Reporting Mary Bubala
ANNAPOLIS, Md. (WJZ)—As WJZ first reported, the U.S. Naval Academy is overhauling its sexual assault prevention program.
Mary Bubala reports beginning this fall, a strong anti-assault message will be sent to midshipmen from day one.
As the U.S. military and its training academies — including the U.S. Naval Academy in Annapolis — struggle with reports of sexual assault, commanders are trying to change the culture by overhauling prevention programs.
“This summer the class of 2017 has been through four phases of sexual assault prevention and response training already,” said Cmdr. Lyn Hammer.
That’s unprecedented, according to Cmdr. Hammer, the new program manager for sexual assault prevention and response at the Naval Academy.
In an interview with WJZ earlier this summer, the commander told us the difference is the message now involves every leader at the academy.
“With everybody on board, midshipmen are now hearing it in the classroom, it’s part of their curriculum. The coaches are now talking about it and coming up with creative ideas to be an advocate and support a better climate,” Cmdr. Hammer said.
But a WJZ investigation in July revealed another painful story.

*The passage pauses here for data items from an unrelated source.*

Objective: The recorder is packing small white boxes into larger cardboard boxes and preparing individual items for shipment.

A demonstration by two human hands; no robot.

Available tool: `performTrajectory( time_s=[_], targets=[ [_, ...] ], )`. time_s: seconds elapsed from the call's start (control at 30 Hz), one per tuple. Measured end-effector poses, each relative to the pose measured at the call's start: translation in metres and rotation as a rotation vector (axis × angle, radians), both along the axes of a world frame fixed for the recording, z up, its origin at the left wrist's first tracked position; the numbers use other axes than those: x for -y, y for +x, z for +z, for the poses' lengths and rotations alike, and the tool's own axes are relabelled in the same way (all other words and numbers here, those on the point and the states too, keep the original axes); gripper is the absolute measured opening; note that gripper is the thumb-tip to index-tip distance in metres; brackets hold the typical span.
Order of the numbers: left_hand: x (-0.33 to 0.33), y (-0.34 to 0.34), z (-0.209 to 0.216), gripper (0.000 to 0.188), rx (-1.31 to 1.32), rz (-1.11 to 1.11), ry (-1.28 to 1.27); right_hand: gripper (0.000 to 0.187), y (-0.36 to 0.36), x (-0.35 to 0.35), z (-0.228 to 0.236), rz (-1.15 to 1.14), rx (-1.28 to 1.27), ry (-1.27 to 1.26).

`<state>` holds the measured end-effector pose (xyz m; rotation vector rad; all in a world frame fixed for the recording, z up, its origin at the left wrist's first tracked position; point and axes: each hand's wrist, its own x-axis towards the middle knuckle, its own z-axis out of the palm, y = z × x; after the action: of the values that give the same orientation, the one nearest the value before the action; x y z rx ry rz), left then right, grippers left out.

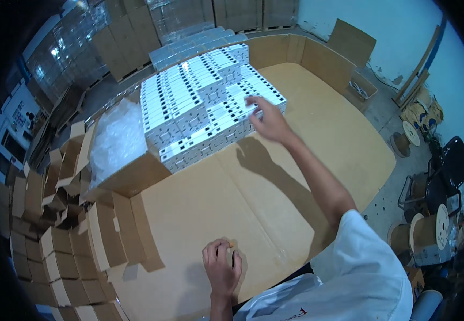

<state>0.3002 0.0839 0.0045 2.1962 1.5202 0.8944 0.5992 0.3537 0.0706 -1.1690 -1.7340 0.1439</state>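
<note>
Rows of small white boxes [173, 96] with black squares and grey patterned sides are stacked in uneven layers on the far part of the cardboard-covered table [189, 214]. My right hand [269, 122] reaches out over the near right part of the stack. Its fingers are bent and apart, with nothing seen between them. Close to the table's front edge, my left hand [222, 267] is closed with curled fingers. A small orange-tan bit [232, 244] shows by its fingertips; what it belongs to is hidden.
An open carton with clear plastic bags [117, 139] stands left of the stack. Several empty open cartons [71, 257] crowd the left side. A raised cardboard wall [323, 59] borders the far right. Wooden spools [430, 230] and a black chair [446, 171] stand right.
</note>
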Motion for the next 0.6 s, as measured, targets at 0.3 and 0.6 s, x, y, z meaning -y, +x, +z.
performTrajectory(
  time_s=[0.3, 0.6],
  targets=[
    [-0.044, 0.050, 0.017, 0.024, 0.068, 0.127, -0.093, 0.059, 0.103, -0.262, 0.051, -0.302, 0.225, -0.059],
    [-0.101, 0.053, -0.004, 0.020, 0.010, 0.074, 0.007, 0.070, 0.105, -0.346, 0.038, -0.478, 0.254, -0.276]
  ],
)
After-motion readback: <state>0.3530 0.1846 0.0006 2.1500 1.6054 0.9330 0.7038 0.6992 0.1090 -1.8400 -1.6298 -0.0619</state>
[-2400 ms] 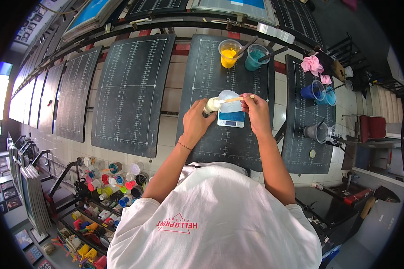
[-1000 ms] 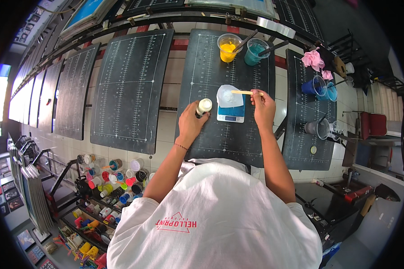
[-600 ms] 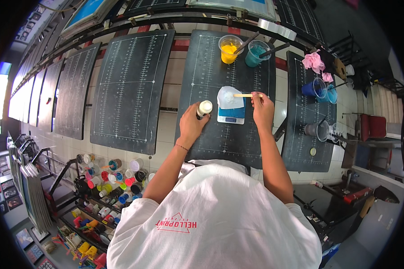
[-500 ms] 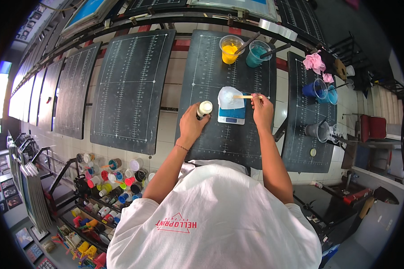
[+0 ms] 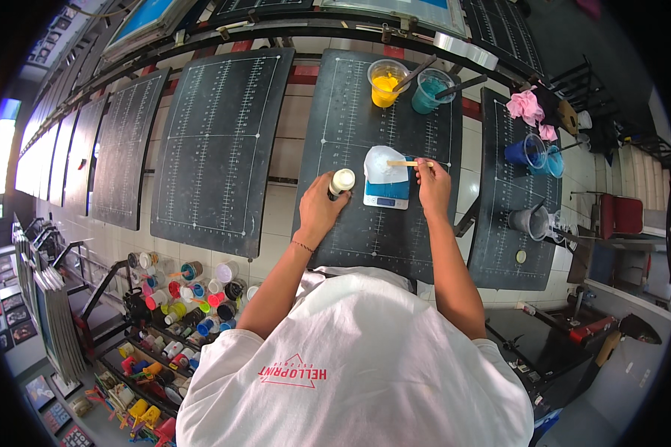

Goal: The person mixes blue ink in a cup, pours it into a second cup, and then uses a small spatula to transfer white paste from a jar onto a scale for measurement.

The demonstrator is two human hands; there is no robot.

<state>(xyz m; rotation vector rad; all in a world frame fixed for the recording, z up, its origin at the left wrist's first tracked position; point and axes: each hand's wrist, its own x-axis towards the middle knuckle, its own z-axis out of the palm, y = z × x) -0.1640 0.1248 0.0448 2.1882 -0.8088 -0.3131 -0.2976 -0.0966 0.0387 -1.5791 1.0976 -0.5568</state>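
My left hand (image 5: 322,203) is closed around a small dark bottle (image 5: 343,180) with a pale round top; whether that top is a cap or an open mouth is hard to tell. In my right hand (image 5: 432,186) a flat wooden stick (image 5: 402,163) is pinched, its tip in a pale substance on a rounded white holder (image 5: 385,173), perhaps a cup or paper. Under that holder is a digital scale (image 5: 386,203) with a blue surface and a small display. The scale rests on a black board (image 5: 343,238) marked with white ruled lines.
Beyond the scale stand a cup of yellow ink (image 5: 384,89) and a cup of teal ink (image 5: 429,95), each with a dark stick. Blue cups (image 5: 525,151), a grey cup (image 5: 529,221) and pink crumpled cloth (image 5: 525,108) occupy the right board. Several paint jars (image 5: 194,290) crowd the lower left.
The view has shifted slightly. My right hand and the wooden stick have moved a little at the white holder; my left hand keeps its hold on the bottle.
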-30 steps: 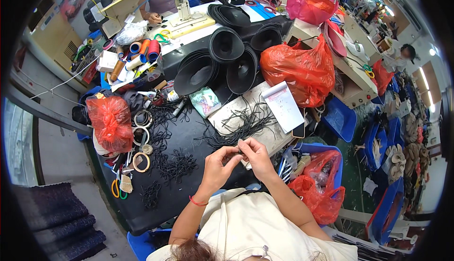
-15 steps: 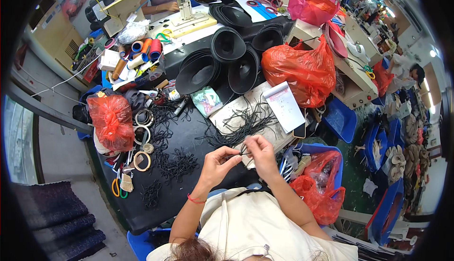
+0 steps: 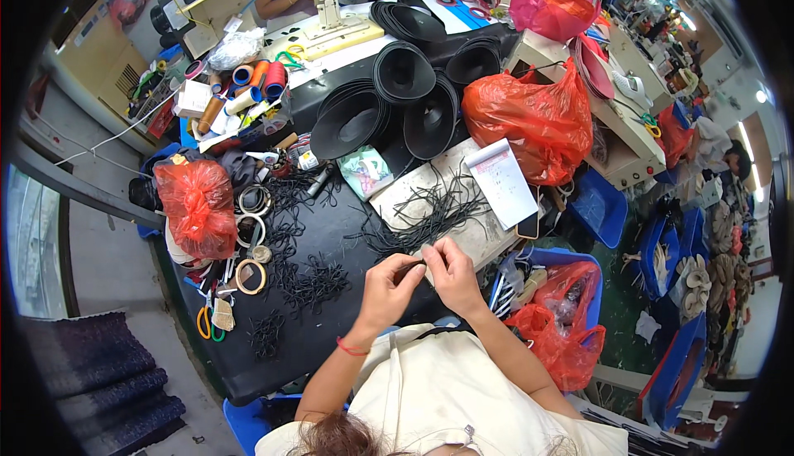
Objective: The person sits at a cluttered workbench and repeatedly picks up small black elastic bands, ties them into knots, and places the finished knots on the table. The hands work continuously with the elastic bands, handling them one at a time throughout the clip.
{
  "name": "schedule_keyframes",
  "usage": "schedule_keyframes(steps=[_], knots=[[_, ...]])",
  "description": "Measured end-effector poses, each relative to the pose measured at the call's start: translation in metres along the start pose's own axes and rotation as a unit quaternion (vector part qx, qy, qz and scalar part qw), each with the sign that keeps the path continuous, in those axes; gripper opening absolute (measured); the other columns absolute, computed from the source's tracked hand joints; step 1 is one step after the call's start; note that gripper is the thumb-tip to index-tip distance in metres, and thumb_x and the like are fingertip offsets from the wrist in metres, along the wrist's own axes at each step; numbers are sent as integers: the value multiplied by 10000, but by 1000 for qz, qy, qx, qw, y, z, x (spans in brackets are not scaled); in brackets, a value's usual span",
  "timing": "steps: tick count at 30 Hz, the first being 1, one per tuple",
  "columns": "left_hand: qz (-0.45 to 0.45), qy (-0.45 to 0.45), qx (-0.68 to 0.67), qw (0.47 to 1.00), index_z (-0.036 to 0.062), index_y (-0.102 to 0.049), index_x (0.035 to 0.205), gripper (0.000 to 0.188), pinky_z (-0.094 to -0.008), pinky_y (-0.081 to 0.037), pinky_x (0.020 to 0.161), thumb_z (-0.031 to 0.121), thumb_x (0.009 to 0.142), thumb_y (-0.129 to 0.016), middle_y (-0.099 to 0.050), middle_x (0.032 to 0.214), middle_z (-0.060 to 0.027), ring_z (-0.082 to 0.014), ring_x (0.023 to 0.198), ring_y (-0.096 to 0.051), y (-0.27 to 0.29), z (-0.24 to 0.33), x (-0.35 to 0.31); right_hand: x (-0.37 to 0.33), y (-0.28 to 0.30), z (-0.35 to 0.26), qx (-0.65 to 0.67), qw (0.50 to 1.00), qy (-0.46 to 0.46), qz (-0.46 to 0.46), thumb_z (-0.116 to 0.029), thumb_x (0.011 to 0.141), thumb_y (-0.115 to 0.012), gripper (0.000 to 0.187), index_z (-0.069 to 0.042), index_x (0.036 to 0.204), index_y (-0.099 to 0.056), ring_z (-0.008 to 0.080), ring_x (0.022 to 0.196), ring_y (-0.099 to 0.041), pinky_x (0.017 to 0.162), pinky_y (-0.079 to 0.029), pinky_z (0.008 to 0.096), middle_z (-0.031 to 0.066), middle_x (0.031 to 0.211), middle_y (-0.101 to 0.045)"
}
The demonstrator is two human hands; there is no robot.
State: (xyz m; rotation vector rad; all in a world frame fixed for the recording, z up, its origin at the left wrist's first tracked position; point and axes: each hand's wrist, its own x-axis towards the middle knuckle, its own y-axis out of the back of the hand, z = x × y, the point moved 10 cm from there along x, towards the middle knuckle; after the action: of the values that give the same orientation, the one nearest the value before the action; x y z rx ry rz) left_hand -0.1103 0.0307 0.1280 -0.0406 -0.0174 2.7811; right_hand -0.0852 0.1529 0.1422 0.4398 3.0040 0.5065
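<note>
My left hand [image 3: 387, 291] and my right hand [image 3: 452, 276] meet fingertip to fingertip over the near edge of the black table. Pinched in both is a thin black cord [image 3: 413, 266], mostly hidden by the fingers. Just beyond them, a loose heap of straight black cords [image 3: 430, 218] lies on a pale board [image 3: 488, 245]. To the left of my hands are small looped or knotted black cords [image 3: 313, 284] in a pile, with a smaller cluster [image 3: 266, 334] nearer to me.
Stacked black oval pieces [image 3: 347, 125] stand behind the board. A notepad [image 3: 503, 183] and a phone [image 3: 528, 226] lie at its right. Red plastic bags [image 3: 197, 208] and tape rolls [image 3: 251, 276] line the left side. A blue bin [image 3: 591, 291] holds red bags at right.
The fingertips of my right hand have come down and closed against those of the left. A loop of cord that showed between the hands is now mostly covered.
</note>
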Motion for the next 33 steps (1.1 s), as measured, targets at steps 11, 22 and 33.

A former midshipman says she was sexually assaulted at the academy.
“Hands held down, nose bloodied,” she described.
This, as three Navy football players are charged with sexually assaulting a female midshipman.
A Pentagon survey revealed more than 26,000 service members were sexually assaulted last year.
Congress has called on military leaders to make sweeping changes to reduce those numbers.
The U.S. Naval Academy says it’s answering that call with a consistent, pervasive message that midshipmen can’t ignore.
“They are keenly aware that this nation is concerned about sexual assault at the academy,” Hammer said.
Last week, the Pentagon announced its new plan to combat sexual assault in the military, which included new protection for victims.
Reports of sexual assault were up 36 percent last year military wide.